RMC Sport

Tour de France (10e étape) : Des Quatre Fantastiques, il ne reste déjà rien

On annonçait ce Tour de France plus relevé que jamais. Mais après une étape de montagne, Quintana, Contador et surtout Nibali ont sans doute fait une croix sur la victoire finale, incapables de suivre Christopher Froome dans le col de Soudet.
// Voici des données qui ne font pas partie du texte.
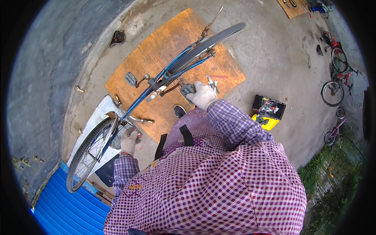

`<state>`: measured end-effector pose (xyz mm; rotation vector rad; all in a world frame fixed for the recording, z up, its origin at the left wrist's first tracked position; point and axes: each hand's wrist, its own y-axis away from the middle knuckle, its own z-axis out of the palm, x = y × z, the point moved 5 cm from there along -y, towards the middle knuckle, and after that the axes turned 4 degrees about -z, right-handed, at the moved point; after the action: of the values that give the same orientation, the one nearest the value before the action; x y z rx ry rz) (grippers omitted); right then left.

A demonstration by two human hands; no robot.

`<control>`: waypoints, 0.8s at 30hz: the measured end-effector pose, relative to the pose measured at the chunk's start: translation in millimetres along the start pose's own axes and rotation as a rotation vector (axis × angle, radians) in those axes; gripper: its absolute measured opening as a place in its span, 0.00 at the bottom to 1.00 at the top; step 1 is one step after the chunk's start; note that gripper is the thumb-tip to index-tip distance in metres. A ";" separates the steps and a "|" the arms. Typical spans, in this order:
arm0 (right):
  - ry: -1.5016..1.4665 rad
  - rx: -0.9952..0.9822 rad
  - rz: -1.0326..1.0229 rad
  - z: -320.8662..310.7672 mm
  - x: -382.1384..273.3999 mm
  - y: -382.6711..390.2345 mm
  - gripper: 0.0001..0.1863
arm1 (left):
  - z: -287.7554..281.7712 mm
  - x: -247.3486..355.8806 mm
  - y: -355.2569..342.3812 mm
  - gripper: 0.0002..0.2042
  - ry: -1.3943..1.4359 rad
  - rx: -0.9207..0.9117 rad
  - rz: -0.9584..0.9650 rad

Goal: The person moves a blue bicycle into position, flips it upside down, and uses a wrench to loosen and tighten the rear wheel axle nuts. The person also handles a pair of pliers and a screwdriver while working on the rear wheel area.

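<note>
On a plywood board [156, 58] over concrete, the right hand [203, 95] grips a pedal [187, 90]; the left hand [129, 141] clasps the handlebar [138, 120].

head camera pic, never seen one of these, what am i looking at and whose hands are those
This is a single wide fisheye picture from a camera worn on a person's head, looking down, so straight edges bend near the rim. The checked purple-and-white sleeves belong to the wearer. An upside-down blue bicycle rests on an orange-brown plywood board laid on a concrete floor. The right hand in a white work glove has its grip on a grey bicycle pedal. The left hand in a white work glove is at the handlebar end, beside the spoked front wheel; what exactly it holds is hard to tell. Nearby lie small hand tools and an open black-and-yellow toolbox. More bicycles stand at the right.
</note>
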<state>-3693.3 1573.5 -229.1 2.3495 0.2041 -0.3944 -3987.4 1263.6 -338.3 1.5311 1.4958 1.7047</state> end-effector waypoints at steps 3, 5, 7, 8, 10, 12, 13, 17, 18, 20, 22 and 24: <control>0.004 0.046 -0.040 -6.3 -9.3 -1.9 0.27 | 0.9 7.3 2.1 0.21 -0.010 -0.006 0.026; -0.019 -0.012 -0.065 -2.7 -19.5 3.7 0.26 | 1.4 11.9 5.6 0.20 0.014 0.011 0.030; -0.071 -0.112 -0.080 6.1 -32.4 13.0 0.26 | 3.5 15.7 10.7 0.20 0.014 0.014 0.027; -0.074 -0.133 -0.130 10.6 -42.0 17.6 0.26 | 4.9 17.7 13.4 0.20 0.014 0.018 0.030; -0.104 -0.219 -0.146 24.6 -58.8 24.6 0.26 | 8.1 22.8 18.2 0.20 0.004 0.025 0.049; -0.104 -0.268 -0.128 36.1 -69.8 28.0 0.27 | 11.0 29.0 20.4 0.21 -0.034 0.044 0.057; -0.084 -0.255 -0.154 38.0 -73.1 28.4 0.27 | 13.7 34.8 20.2 0.21 -0.016 0.024 0.099; -0.095 -0.281 -0.191 44.5 -72.5 25.9 0.31 | 19.2 53.7 17.6 0.21 0.036 -0.035 0.194; -0.126 -0.263 -0.190 43.6 -69.1 24.7 0.32 | 19.6 56.8 17.5 0.22 0.027 -0.051 0.215; -0.193 -0.248 -0.191 43.4 -62.3 22.9 0.36 | 19.1 59.2 17.6 0.22 -0.001 -0.080 0.214; -0.302 -0.248 -0.152 44.5 -52.8 20.3 0.39 | 15.4 59.1 18.3 0.22 0.049 -0.077 0.208; -0.330 -0.206 -0.149 44.7 -43.3 16.5 0.38 | 12.7 57.1 18.9 0.21 0.065 -0.096 0.189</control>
<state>-3739.7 1529.2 -234.3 2.0390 0.2496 -0.7870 -3987.9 1310.1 -298.1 1.6249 1.3137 1.9200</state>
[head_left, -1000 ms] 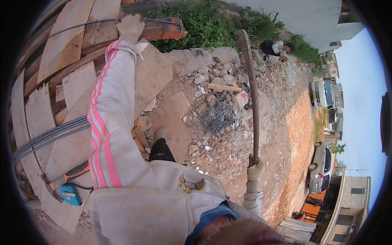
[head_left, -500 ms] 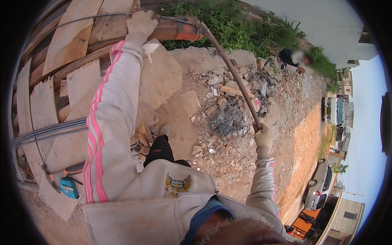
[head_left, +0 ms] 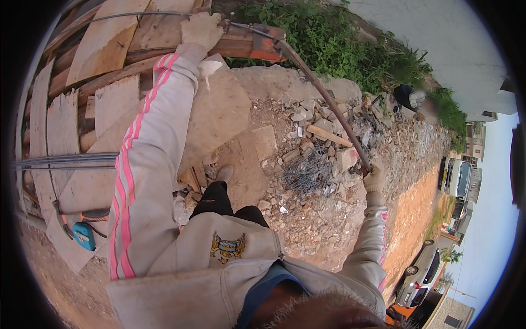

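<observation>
1. Gripping item: right hand (head_left: 375,179), gloved, at right of centre, fingers wrapped tight round the lower end of a long rusty steel rod (head_left: 323,96).
2. Rod: runs diagonally from the right hand up and left to the top centre of the frame, where its upper end meets an orange-painted wooden piece (head_left: 262,45).
3. Left hand (head_left: 201,30): gloved, at top centre-left, arm stretched upward in a pale sleeve with pink stripes. It rests on the wooden edge beside a thin wire (head_left: 137,15); whether the fingers clasp anything cannot be told, as the glove hides the palm side.
4. Stacked wooden boards (head_left: 112,44): weathered planks filling the upper left.
5. Bundle of thin steel bars (head_left: 66,160): lies horizontally at middle left, across the boards.
6. Blue tape measure (head_left: 84,236): lower left, on a pale board.
7. Rubble heap (head_left: 307,137): broken concrete and stones at centre, with a tangle of wire mesh (head_left: 307,172) just below the rod.
8. Green weeds (head_left: 350,44): upper centre-right, behind the rubble.
9. Parked cars (head_left: 422,274): lower right edge.
</observation>
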Motion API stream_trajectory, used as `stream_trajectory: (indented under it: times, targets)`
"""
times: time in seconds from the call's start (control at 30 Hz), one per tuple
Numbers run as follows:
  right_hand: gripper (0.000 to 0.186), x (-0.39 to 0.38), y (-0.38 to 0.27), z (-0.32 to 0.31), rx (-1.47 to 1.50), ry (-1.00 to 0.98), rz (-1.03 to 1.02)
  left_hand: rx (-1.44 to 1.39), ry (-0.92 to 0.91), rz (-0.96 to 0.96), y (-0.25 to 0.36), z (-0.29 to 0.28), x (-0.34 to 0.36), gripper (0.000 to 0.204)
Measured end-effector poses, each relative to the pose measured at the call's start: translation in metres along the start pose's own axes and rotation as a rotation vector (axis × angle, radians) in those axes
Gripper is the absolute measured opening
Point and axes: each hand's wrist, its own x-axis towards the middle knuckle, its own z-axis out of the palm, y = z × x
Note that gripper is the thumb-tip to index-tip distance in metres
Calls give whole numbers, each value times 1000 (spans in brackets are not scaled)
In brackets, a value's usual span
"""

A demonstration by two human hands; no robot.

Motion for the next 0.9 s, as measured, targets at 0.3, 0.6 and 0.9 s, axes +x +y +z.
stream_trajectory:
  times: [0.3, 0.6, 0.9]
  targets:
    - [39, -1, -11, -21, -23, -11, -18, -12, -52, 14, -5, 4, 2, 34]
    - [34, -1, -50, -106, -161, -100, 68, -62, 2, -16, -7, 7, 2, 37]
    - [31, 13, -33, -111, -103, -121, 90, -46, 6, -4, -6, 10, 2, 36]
Un par un, ils ont tous explosé. En moins de cinq minutes. En moins de cinq kilomètres d’ascension. D’abord Vincenzo Nibali, puis Alberto Contador quelques minutes plus tard, avant que Tejay Van Garderen ne décroche à son tour. A sept kilomètres du sommet du col de Soudet, ils n’étaient déjà plus que trois : Froome, Quintana et Porte. Alors quand le maillot jaune s’est décidé à accélérer, le Colombien n’a même pas essayé de suivre. Déjà dans le rouge, dès la première étape de montagne du Tour. Comme toute la meute de prétendants à la victoire finale au départ d’Utrecht. Etat des lieux après l’hécatombe de la Pierre-Saint-Martin.

Quintana le seul à limiter la casse

Pendant six mois il s’est caché, chez lui en Colombie, pour préparer le seul grand objectif de sa saison. Réputé excellent grimpeur, Nairo Quintana avait fait le plus dur en sortant de la première semaine à moins de deux minutes de Christopher Froome. On s’attendait à un duel entre les deux hommes. Duel qui prit forme à la moitié du col de Soudet quand le grimpeur de la Movistar se retrouva seul avec Froome et Porte. Mais de duel, il n’y a jamais eu. A peine l’Australien effacé, le maillot jaune a produit son effort pour laisser sur place Quintana. Monté au train et arrivé à une minute du Britannique, l’Apache a limité la casse. Mais voir Richie Porte le dépasser dans les cent derniers mètres n’incite vraiment pas à l’optimisme.

Van Garderen et Contador ont explosé

Après dix minutes d’ascension ce mardi, le groupe maillot jaune avait déjà explosé. Parmi les survivants du train Sky : Quintana, Valverde, Gesink, Van Garderen et Contador. Mais l’Espagnol puis l’Américain ont rapidement craqué. Apparu déjà peu en jambes lors de la première semaine et souvent en retrait au sein du peloton, le coureur de la Tinkoff-Saxo, n’a pas cherché à lutter. Affecté par l’abandon de son coéquipier Ivan Basso qui souffre d’un cancer des testicules, ou éreinté par les efforts déjà fourni sur le Giro il y a deux mois, El Pistolero a passé la ligne d’arrivée à 2’50’’ de Froome. Van Garderen, lui, a concédé 2’30’’ sur le vainqueur du jour. S’il reste son dauphin au classement général après cette 10e étape, le leader de la BMC n’est clairement pas au niveau. Pour preuve, même les Français Pierre Rolland et Tony Gallopin l’ont laissé sur place dans les derniers kilomètres de la montée. A ce rythme-là, sa place sur le podium du Tour appartiendra vite au passé.

Nibali, grimpeur anonyme

Vainqueur du Tour de France 2014 avec une facilité déconcertante, Vincenzo Nibali va apporter de l’eau au moulin de ceux qui attribuaient sa victoire aux abandons des principaux cadors l’an dernier. Déjà distancé de dix secondes à Mûr-de-Bretagne, l’Italien n’a pas été digne d’un tenant du titre ce mardi. Dès que la route s’est élevée, le Requin de Messine a coulé. Lâché parmi les premiers coureurs, le coureur d’Astana s’est vite retrouvé au sein d’un groupe de coureurs anonymes, le visage très marqué. A l’arrivée, l’addition est plus que salée : plus de quatre minutes de retard sur Christopher Froome. Encore dixième du général après cette étape, Nibali pointe à sept minutes du maillot jaune. Derrière Gallopin, derrière Barguil. Avec cette forme-là, terminer dans le Top 10 pourrait déjà tenir de l’exploit.